This article is written by a student writer from the Her Campus at UNH chapter.

In 2022, romance novels were the most lucrative and highest selling genre of fiction. Infatuation over Colleen Hoover and Emily Henry’s books has exploded over the past year, growing between 100% and 300% in sales. Clearly, these books are good, right? They’re interesting, can’t-put-down, romantic love stories. But do they portray realistic relationships? Are they even healthy for our brains? What are the possible implications of reading unrealistic romance stories?
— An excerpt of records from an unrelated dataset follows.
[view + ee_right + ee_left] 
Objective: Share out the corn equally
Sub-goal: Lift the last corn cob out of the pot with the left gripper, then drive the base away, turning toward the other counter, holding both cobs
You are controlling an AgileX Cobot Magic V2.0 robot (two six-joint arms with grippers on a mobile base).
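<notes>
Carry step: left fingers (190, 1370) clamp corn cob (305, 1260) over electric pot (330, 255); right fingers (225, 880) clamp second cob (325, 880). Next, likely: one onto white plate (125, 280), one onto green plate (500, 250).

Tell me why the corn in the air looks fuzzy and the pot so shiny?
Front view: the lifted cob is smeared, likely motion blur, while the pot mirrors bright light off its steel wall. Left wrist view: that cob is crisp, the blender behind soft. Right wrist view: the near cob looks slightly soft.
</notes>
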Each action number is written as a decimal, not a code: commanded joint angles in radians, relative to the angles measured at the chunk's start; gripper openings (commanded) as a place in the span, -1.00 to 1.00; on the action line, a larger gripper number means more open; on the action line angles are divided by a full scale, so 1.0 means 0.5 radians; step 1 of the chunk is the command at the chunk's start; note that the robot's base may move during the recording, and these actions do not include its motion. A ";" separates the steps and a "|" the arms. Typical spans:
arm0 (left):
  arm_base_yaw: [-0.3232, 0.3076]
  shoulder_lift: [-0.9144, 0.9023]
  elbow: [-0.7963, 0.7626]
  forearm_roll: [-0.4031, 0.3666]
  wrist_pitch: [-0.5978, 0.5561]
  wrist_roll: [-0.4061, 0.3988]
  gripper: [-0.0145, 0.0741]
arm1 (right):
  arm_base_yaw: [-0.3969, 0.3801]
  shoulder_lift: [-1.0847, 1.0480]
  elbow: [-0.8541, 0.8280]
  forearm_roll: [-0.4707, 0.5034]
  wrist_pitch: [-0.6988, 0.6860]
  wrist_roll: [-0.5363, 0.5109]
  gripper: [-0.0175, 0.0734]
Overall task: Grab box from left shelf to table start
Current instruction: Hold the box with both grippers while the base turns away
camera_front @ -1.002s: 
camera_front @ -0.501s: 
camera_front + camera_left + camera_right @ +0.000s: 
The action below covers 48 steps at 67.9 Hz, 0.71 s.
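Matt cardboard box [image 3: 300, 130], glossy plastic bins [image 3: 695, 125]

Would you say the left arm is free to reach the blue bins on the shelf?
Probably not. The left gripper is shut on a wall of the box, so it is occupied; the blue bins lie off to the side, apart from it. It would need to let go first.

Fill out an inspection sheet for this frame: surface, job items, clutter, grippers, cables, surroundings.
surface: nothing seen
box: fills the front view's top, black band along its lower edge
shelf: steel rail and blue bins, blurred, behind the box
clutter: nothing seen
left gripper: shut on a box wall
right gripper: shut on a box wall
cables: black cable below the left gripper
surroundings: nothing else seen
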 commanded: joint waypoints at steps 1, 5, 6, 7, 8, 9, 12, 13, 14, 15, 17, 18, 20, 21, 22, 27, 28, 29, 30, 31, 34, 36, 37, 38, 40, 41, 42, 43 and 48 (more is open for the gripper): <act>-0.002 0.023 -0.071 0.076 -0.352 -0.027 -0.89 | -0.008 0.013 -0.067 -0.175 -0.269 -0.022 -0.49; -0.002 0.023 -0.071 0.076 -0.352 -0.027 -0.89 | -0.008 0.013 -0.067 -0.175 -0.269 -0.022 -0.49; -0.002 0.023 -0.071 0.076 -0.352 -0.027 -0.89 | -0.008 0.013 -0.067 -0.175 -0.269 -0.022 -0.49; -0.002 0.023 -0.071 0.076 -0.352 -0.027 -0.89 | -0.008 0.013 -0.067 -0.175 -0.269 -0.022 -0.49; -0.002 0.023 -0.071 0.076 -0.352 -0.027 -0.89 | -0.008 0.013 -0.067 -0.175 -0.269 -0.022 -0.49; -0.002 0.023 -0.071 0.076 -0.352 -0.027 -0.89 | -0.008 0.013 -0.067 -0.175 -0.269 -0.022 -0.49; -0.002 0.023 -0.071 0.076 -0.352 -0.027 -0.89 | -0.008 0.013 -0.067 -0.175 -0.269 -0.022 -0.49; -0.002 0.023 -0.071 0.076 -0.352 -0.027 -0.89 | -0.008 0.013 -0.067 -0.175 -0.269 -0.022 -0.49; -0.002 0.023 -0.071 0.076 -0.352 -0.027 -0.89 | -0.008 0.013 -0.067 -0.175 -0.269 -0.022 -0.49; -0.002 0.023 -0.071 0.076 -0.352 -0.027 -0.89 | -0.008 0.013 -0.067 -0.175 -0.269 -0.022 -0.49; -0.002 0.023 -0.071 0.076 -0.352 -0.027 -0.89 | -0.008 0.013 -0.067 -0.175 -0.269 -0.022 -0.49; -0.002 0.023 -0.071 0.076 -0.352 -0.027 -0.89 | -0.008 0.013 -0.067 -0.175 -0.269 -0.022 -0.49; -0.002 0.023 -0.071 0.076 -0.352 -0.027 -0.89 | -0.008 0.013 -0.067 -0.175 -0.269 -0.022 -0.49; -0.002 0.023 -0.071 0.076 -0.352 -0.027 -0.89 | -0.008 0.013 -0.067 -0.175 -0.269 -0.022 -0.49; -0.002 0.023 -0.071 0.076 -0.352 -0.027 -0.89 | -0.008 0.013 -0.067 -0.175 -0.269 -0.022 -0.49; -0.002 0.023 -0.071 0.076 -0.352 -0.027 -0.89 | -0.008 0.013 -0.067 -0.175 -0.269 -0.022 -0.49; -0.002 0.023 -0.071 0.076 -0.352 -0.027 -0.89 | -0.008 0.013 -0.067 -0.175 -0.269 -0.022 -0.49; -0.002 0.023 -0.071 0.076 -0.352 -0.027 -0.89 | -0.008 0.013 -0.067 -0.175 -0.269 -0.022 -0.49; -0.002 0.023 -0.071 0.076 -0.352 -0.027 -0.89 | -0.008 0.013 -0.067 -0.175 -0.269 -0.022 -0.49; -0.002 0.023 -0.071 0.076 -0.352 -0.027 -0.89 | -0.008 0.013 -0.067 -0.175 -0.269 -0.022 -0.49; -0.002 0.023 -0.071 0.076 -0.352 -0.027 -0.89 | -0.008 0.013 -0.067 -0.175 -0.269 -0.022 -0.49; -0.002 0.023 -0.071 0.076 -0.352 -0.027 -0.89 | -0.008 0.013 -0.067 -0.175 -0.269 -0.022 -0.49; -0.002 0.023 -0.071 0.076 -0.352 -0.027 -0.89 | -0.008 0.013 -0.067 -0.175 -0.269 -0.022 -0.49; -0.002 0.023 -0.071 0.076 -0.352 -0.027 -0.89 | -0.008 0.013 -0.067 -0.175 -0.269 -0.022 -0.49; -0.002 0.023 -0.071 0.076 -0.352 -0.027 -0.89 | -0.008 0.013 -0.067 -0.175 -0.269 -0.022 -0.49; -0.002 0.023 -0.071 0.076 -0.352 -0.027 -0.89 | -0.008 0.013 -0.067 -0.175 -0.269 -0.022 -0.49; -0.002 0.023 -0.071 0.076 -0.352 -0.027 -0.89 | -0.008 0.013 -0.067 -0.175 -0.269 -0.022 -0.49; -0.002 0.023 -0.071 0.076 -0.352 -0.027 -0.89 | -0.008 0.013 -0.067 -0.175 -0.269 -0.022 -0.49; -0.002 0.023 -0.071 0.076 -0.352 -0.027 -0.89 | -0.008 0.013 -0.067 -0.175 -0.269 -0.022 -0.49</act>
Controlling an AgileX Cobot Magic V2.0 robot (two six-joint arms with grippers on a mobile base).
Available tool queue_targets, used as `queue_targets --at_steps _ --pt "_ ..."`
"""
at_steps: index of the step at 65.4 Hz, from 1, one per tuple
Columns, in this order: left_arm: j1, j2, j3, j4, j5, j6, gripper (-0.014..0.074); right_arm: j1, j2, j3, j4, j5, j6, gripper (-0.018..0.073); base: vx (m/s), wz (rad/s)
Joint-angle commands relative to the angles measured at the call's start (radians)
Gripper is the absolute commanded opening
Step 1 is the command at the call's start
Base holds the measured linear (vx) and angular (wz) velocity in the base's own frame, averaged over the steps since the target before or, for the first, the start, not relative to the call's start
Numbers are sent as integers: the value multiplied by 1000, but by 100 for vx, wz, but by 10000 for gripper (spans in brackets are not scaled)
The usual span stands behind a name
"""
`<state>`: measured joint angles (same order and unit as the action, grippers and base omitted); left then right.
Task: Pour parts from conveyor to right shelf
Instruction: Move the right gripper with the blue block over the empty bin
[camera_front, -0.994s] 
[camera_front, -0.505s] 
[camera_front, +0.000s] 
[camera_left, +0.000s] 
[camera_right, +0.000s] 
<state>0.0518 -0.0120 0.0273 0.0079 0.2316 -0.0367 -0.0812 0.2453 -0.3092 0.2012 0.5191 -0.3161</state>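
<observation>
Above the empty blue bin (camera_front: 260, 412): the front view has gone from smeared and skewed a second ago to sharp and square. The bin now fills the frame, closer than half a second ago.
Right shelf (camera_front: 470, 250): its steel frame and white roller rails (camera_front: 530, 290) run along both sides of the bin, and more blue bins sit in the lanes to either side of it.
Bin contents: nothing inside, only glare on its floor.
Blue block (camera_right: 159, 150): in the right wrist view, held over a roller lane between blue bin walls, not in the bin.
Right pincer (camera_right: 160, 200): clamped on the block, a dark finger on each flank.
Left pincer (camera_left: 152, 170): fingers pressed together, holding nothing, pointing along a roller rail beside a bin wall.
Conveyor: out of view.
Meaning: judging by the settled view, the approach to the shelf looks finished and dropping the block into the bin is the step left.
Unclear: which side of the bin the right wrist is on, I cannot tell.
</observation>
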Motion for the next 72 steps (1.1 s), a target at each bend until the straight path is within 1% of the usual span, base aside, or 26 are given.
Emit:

Romance novels are commonly seen as written for women, by women. For the most part, this is true: over 80% of romance novels have been written by women. But women can still perpetuate stereotypes of other women and ideals of the patriarchy. Romance novels are riddled with gender roles and the trope of a man coming in and saving the day. Any author can craft characters with no imperfections, or skillfully written ones. These are both overarching issues in literature for young women.

Romance is written with an emphasis on the wrong things: infatuation, miscommunication, arguing and longing. But it completely cuts out the little things, like awkwardness and uncomfortable communication that can come early in a relationship, ruining the hope for a realistic and healthy portrayal. This can cause poor choices in relationships for women and perpetuation of feeling like we need to act a certain way in front of men. A scene often portrayed in romance novels is sex without the use of a condom or birth control or any discussion of safety in that regard. This is not sex-positive, nor does it portray anything worth emulating for women reading. 

Romance has become inclusive in the sense of bringing in topics of domestic violence, single-parenting or other struggles that are realistic in a sense. But they are still heavily idealized and unhealthy portrayals of love. The solution to this for individuals is to consume romance that is inclusive and realistic — uplift those authors instead. Read queer romance stories written by people who understand how to represent their characters. Read romance that prioritizes discussions of consent. Find authors that romanticize healthy communication and respect. Don’t always go for the trending romance novel. Women and the way we love and who we are does not need to be commoditized. There is a certain line being crossed within the genre of romance that has been excused under the guise of fiction. But our literature needs to match our views and respect for women in the world if romance novels are truly going to be for us.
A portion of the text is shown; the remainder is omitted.